The results of the immunocytochemical detection of actin (Figure 4a) and myosin (Figure 4b) demonstrated a good retention of both the reactivity and intracellular distribution of these proteins. The anti-actin antibody gave a lower labelling compared to the anti-myosin one; we cannot exclude that this may be due to the binding properties of the two probes used, but it is also worth reminding that actin is more affected than myosin by post mortem proteolytic digestion.[2] The immunolocalization of the nuclear factors is consistent with data in the literature:[12-14] the anti-polymerase II labelling was mostly associated with perichromatin fibrils (i.e. the site of pre-mRNA transcription and early splicing[18]) (Figure 4c), while the anti-snRNP signal was restricted to perichromatin fibrils and interchromatin granules (i.e. storage/assembly site of splicing factors[18]) (Figure 4d). All control samples showed negligible labelling.

Figure 4

Frozen muscle biopsies stored in liquid nitrogen for one (a, b) or four (c, d) years, then fixed with 2% paraformaldehyde and 0.5% glutaraldehyde, embedded in LR White and processed for immunocytochemistry. Immunolabelling with anti-actin (a) and anti-myosin (b): both probes bind specifically myofibrils. The anti-polymerase II antibody (c) labels perichromatin fibrils (arrows), even when they associate to perichromatin granules (arrowhead); anti-snRNP antibody (d) is associated with perichromatin fibrils (arrows) and interchromatin granules (IG). Nu: nucleolus.

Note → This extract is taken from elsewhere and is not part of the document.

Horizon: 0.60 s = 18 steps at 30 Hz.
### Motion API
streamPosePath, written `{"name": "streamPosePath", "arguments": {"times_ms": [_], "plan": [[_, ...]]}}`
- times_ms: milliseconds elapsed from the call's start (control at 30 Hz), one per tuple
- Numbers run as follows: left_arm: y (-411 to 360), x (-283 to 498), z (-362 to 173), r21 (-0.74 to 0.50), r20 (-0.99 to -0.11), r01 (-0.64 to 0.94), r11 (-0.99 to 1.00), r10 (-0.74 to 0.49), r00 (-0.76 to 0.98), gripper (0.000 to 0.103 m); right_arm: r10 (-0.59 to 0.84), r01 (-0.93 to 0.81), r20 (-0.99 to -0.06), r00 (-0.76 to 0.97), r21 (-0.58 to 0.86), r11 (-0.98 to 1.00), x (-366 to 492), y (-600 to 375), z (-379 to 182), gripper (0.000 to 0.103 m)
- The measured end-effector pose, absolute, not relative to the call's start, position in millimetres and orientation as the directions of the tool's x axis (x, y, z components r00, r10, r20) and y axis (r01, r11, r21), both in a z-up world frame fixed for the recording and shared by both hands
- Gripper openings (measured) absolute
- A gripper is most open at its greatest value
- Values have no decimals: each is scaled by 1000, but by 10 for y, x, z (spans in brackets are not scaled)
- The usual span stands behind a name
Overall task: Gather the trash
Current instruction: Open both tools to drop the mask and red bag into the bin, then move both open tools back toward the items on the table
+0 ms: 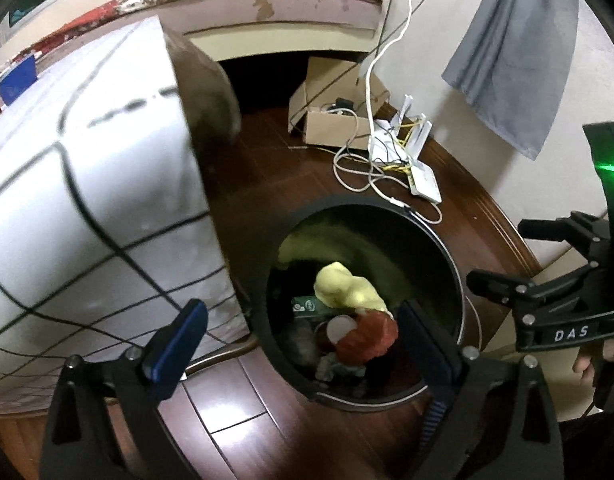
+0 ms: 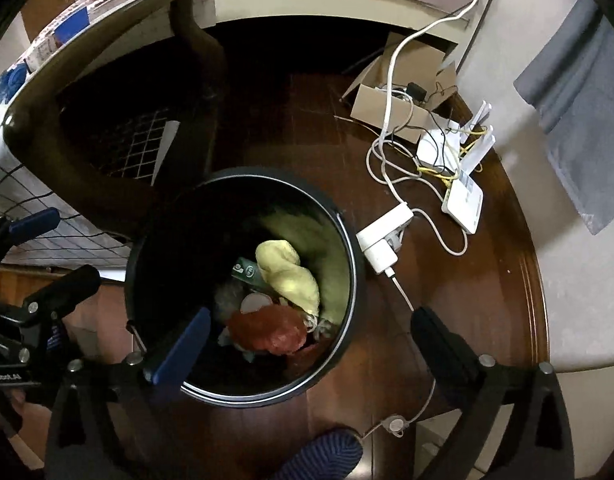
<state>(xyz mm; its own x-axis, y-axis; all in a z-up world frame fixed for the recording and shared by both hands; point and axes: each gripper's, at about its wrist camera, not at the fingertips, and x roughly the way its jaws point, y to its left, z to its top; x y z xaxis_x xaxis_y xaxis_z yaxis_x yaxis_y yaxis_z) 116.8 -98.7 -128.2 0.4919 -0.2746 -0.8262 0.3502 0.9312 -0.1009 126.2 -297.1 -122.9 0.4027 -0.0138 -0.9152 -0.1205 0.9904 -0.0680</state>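
Trash sits inside the round black bin [image 2: 243, 280], which stands on the dark wood floor [image 2: 291, 120]: a crumpled yellow wad [image 2: 289, 276] lies toward one o'clock of the heap, a crumpled red wad [image 2: 269, 330] toward six o'clock, with a green packet [image 2: 247, 270] and a pale round lid [image 2: 254, 303] between and beside them. The right gripper [image 2: 307, 344] hangs above the bin with its jaws spread wide and nothing between them; its blue-padded finger overlaps the rim at seven o'clock, the other finger is out over bare floor at four o'clock. The left gripper [image 1: 303, 340] is likewise released and empty, its fingers straddling the bin's near rim. At nine to eleven o'clock of the bin, a table [image 2: 39, 152] draped in a white grid-patterned cloth [image 1: 87, 184] crowds close to the rim. At three o'clock a white charger block [image 2: 383, 236] lies just beside the bin wall, its cables [image 2: 391, 168] trailing toward a white router [image 2: 463, 200] and a cardboard box [image 2: 391, 104] at one o'clock. Bare floor lies open at twelve o'clock, between table leg and box.
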Motion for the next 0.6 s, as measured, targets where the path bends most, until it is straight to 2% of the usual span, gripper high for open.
{"name": "streamPosePath", "arguments": {"times_ms": [600], "plan": [[-830,976,-740,-29,-765,338,941,-238,598,98,10,-128,-850,527,-68,990,1091,-2758,-566,102]]}}
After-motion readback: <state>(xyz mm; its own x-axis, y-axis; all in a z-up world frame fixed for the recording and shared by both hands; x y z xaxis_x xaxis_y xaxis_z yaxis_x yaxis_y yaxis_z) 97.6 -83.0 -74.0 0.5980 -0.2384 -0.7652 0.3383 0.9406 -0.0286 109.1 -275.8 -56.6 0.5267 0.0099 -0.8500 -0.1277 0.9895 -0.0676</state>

Bars: 0.5 µm.

The frozen samples are therefore suitable for immunocytochemical analyses on cytoskeletal and nuclear components, whereas the very poor mitochondrial preservation makes unreliable any in situ investigation on these organelles. However, it should be reminded that also Epon-embedded samples could be used for immunocytochemical studies by previously submitting ultrathin sections to an etching procedure with sodium metaperiodate or hydrogen peroxide, in order to improve antibody binding.[19]

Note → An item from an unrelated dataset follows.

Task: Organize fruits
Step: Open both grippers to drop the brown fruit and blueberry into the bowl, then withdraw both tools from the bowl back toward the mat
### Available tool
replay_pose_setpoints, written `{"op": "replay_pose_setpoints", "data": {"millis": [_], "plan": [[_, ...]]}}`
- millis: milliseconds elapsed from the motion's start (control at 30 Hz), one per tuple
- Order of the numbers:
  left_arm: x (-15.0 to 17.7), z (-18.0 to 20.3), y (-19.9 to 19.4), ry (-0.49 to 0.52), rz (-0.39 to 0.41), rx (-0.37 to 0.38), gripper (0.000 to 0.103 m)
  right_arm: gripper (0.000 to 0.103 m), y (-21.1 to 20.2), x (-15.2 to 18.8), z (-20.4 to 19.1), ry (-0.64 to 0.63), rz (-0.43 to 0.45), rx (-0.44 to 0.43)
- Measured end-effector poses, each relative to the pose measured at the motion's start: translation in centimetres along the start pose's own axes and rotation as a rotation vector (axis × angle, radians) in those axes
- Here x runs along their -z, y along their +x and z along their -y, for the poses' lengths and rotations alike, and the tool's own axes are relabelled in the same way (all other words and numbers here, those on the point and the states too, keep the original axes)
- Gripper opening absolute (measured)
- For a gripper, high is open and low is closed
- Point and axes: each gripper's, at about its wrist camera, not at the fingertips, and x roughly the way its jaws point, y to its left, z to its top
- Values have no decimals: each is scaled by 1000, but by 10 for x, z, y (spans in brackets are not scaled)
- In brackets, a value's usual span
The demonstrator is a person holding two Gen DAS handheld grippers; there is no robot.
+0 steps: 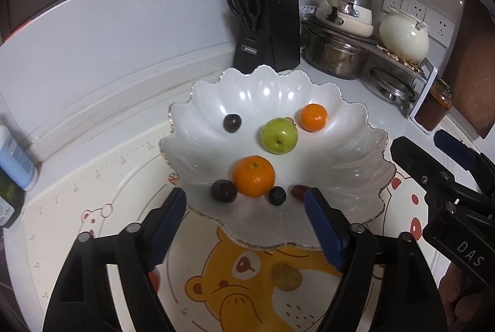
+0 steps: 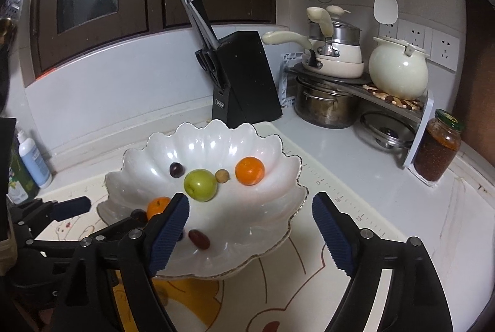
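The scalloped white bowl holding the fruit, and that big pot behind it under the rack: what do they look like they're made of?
The scalloped bowl looks like glossy milky glass or glazed ceramic, possibly plastic: bright highlights, and a rim that turns translucent with a thin gilt-looking edge. The big pot looks like stainless steel: grey and mirror-like, though dulled and stained on its side.

The right gripper's [image 2: 250, 227] left finger [image 2: 168, 231] covers part of the near orange [image 2: 156, 206] and most of a dark fruit [image 2: 182, 234]. In the left view, the red date [image 1: 297, 192] hides partly behind a finger [image 1: 323, 228]. A red thing [image 1: 154, 278] beside the other finger is too hidden to tell.
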Motion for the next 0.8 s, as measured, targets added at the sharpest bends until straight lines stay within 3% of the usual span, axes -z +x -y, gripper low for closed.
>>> {"op": "replay_pose_setpoints", "data": {"millis": [467,800], "plan": [[15,-26,-38,-22,65,-77,96,88,-29,7,-22,39,16,-2],[29,-54,-54,-60,78,-114,97,88,-38,18,-51,27,5,-23]]}}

In conclusion, this study demonstrates that routinely frozen biopsies of human skeletal muscle can be successfully processed for morphological and immunocytochemical studies at TEM by using the simple fixation-dehydrationembedding protocols usually applied to mammalian tissue specimens. It should be underlined that accurate procedures of biopsy freezing and storage are prerequisites for the application of the described methods.

Keeping in mind the limitations revealed by the present investigation, these results open promising perspectives for multiple exploitation of the bioptic muscle samples stored in tissue banks. This would be especially interesting for the ultrastructural immunolabeling of specific molecular markers of diagnostic value[20], and in the study of rare muscle diseases (e.g., myotonic dystrophies[21-24] or laminopathies[25-27]), where the limited number of biopsies suitable for ultrastructural studies has so far represented a great restriction in investigating the cellular mechanisms responsible for the pathological phenotype.